Two years after participating in the Housing Solutions Workshop in 2021, Bethlehem released a comprehensive housing plan this October.

By Ben Hitchcock

When Bethlehem Steel’s famous factory went out of business in 2001, the town that had forged the Empire State Building’s girders and the ships of World War II shuddered. But unlike many hollowed-out Rust Belt cities, Bethlehem, Pennsylvania came back strong. So strong that the city today has a problem it never expected: so many people want to live in Bethlehem that, since the pandemic, the city has fallen into an intense housing affordability crisis.   

Ninety minutes away from both Philadelphia and New York, Bethlehem is home to bustling and selective Lehigh University. With a population of 76,000 people, the city has a small-town charm with an array of big-city amenities. It’s transformed since the closure of the factory, and in recent years has drawn more and more new residents. 

Bethlehem Steel Company blast furnaces

The rusted smokestacks of Bethlehem Steel now rise above a performing arts venue, symbolizing the town’s evolution. Photo credit: Associated Press.

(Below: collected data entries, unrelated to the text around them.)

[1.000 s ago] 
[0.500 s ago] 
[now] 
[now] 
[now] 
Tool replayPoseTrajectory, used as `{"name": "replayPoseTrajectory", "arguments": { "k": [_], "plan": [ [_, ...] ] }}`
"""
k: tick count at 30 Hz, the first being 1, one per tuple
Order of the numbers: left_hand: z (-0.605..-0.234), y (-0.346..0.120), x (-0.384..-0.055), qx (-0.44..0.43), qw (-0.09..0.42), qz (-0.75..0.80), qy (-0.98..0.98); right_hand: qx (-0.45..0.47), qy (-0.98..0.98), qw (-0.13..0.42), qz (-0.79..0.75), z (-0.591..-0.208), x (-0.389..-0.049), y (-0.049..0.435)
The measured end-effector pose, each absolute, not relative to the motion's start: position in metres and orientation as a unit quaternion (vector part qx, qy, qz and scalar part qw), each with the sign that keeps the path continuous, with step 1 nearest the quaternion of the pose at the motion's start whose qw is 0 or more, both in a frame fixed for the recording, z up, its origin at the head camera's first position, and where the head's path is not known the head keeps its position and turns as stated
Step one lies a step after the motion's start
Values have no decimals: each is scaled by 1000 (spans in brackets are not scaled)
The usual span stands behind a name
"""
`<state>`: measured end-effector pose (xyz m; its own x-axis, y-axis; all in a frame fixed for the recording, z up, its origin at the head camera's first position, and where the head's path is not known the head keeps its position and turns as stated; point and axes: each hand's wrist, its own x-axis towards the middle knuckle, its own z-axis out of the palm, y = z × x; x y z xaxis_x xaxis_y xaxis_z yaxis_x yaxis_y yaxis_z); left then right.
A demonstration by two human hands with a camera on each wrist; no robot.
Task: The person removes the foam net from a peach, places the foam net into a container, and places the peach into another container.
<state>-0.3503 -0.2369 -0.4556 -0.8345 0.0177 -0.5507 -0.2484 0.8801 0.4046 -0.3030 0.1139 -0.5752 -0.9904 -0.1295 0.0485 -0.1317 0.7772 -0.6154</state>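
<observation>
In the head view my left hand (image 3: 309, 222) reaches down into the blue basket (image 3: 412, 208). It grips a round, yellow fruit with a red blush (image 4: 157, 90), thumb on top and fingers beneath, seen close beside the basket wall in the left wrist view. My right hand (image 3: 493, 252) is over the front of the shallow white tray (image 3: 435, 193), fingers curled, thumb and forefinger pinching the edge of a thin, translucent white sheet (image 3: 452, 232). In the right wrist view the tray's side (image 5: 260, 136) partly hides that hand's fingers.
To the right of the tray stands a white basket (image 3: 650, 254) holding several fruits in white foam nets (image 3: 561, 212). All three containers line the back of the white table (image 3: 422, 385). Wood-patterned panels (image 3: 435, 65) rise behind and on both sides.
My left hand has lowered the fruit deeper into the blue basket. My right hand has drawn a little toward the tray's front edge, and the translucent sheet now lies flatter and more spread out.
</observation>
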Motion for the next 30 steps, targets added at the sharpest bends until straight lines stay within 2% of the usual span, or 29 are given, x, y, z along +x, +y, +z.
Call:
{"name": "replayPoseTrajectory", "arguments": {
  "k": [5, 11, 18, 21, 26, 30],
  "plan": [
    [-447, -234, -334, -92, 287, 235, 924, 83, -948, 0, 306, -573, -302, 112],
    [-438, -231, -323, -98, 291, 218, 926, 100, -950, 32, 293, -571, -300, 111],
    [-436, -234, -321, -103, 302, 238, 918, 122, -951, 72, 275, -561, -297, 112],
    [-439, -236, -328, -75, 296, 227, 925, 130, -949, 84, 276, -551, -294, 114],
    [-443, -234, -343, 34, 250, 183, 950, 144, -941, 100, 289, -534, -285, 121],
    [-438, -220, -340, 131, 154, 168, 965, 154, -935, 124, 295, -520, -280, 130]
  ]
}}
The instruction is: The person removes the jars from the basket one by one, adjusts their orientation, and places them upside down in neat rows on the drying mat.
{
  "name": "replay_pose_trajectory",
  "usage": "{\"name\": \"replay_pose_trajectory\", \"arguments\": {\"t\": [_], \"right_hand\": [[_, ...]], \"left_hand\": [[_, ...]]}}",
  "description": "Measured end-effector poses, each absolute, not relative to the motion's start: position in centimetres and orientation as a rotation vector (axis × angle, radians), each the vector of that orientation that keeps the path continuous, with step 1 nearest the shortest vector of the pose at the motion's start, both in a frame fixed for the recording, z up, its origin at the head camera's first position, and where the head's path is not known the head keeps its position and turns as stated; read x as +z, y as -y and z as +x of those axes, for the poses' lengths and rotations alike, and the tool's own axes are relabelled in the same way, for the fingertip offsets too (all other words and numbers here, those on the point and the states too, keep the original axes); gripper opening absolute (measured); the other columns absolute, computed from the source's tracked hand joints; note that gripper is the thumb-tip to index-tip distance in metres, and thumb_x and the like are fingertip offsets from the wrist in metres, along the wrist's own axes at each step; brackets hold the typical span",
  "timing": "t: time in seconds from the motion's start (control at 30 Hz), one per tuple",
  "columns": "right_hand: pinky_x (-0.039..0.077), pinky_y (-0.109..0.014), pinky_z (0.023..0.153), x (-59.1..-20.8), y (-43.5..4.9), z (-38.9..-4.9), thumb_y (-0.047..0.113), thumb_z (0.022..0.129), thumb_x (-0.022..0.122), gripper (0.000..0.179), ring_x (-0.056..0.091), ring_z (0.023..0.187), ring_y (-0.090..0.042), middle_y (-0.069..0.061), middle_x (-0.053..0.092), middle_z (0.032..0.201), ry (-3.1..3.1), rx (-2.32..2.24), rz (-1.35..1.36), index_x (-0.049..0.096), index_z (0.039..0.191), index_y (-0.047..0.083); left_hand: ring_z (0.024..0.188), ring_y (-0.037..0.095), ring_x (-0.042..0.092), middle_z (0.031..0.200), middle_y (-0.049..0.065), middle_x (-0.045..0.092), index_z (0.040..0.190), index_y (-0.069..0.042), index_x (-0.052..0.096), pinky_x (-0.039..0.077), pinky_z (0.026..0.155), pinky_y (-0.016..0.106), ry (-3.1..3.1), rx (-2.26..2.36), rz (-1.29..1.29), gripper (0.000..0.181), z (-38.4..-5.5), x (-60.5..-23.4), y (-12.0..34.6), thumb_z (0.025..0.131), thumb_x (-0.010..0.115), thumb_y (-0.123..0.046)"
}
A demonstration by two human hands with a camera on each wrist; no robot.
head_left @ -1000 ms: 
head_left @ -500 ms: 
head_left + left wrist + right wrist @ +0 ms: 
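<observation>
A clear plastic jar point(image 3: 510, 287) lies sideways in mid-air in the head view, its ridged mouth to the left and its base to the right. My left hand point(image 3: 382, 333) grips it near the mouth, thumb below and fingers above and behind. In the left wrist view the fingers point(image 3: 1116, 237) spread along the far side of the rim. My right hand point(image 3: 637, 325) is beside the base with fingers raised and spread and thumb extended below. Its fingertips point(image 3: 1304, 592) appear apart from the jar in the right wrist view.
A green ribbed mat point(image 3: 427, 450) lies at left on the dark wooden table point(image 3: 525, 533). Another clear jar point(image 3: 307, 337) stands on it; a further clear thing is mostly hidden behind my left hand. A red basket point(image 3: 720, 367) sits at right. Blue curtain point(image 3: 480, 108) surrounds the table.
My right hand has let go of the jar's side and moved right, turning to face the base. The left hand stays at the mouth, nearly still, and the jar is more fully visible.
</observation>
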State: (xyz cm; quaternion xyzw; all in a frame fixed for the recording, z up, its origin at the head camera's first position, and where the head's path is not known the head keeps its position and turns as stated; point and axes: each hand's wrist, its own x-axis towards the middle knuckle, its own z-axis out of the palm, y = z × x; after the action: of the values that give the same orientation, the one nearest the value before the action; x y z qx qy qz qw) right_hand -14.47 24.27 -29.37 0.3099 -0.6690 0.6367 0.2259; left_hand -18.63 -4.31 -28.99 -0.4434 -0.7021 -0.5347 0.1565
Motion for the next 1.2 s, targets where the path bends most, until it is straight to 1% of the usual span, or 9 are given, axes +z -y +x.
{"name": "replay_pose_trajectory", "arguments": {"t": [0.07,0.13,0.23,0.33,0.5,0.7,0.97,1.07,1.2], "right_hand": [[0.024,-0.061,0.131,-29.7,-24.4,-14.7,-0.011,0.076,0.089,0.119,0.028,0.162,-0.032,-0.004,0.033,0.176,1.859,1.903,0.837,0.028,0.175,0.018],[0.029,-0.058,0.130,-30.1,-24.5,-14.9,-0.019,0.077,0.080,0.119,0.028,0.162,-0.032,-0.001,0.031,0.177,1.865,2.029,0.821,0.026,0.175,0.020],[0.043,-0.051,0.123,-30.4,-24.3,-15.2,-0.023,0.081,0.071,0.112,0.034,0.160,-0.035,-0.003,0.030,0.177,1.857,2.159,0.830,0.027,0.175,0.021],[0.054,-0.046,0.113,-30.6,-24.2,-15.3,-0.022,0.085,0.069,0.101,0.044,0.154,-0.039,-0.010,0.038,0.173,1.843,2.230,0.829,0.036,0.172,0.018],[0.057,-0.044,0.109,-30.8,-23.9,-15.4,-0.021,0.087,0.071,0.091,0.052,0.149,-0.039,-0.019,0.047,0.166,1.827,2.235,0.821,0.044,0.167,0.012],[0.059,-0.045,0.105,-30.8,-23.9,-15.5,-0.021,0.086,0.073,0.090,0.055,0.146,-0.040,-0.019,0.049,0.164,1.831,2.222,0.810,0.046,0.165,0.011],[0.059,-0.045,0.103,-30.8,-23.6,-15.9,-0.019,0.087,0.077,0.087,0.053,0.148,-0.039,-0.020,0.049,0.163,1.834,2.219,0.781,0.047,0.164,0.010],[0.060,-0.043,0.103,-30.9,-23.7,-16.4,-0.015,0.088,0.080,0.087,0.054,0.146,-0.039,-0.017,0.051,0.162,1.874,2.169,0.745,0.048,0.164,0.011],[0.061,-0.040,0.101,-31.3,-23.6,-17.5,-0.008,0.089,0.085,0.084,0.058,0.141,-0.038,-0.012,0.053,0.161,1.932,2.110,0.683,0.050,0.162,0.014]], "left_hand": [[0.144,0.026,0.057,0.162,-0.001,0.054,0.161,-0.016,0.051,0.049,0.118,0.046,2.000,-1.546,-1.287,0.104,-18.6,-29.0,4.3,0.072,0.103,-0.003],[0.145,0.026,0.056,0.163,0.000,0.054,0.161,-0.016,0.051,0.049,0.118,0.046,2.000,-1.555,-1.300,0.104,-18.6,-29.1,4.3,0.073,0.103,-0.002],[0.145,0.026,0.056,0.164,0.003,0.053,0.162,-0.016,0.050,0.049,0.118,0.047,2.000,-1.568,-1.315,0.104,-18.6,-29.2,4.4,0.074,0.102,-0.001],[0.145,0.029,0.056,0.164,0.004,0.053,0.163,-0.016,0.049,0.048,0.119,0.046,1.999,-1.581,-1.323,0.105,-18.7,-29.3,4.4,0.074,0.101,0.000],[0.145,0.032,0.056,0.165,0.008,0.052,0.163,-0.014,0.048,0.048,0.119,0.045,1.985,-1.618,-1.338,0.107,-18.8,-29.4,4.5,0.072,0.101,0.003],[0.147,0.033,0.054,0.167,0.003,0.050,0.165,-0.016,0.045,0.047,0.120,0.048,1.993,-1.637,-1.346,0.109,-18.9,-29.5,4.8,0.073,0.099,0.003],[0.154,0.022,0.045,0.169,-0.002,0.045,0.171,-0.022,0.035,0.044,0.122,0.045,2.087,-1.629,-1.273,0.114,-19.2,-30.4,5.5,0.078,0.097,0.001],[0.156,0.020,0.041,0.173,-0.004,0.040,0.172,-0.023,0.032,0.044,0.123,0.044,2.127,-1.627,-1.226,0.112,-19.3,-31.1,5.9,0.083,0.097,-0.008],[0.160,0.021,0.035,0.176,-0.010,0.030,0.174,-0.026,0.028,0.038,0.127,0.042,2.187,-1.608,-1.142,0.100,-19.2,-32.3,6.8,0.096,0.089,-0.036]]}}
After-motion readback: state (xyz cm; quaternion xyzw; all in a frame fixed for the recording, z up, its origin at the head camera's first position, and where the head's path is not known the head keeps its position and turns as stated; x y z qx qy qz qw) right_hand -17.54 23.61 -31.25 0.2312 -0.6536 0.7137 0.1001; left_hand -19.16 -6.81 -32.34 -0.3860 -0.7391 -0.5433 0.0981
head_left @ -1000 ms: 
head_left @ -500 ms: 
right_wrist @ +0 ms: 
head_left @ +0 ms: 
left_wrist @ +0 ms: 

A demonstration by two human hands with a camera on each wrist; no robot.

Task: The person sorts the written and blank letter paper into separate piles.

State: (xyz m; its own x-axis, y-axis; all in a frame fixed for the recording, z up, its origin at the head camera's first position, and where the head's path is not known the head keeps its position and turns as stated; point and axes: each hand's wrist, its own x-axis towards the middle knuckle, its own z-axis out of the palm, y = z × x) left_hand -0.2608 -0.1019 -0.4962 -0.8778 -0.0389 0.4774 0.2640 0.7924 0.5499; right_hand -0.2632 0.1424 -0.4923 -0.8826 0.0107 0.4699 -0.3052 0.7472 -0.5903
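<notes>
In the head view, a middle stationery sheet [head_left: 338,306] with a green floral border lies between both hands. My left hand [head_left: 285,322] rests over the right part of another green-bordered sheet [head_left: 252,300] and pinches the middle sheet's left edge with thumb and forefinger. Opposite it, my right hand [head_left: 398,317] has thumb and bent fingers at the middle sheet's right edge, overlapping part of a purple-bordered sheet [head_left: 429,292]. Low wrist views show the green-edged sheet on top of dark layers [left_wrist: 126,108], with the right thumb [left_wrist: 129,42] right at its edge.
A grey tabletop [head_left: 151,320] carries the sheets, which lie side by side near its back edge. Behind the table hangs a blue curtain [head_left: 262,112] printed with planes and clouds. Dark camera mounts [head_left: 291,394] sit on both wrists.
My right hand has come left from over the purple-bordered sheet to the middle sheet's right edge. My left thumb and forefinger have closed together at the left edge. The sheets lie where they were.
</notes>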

Such rapid change has brought growing pains, however. Like in many other small cities around the country, Bethlehem’s housing market has become increasingly unaffordable. From 2019 to 2023, median home sale prices increased 66 percent, from $182,000 to $302,000, and median rents rose 41 percent, from $1,354 per month to $1,910, according to a presentation of the city’s Comprehensive Housing Plan. Incomes have not kept up with the soaring costs of housing, and more than 8,300 low-income households pay more than 30 percent of their income on housing–the federal threshold of being cost-burdened

Local rental vacancy rates also signal a crisis—just two percent of units are vacant, well below the seven to eight percent generally considered healthy for a city, according to a study of Bethlehem’s market by a team of consultants. New construction has reshaped the city but still has not kept up with demand for affordable living options for people with low- and moderate-incomes. 

“Housing wasn’t the biggest issue in our city three or four years ago,” Bethlehem Mayor J. William Reynolds said in an interview with the NYU Furman Center’s Housing Solutions Lab, “but it’s definitely been the biggest issue in our city as we exit the pandemic.”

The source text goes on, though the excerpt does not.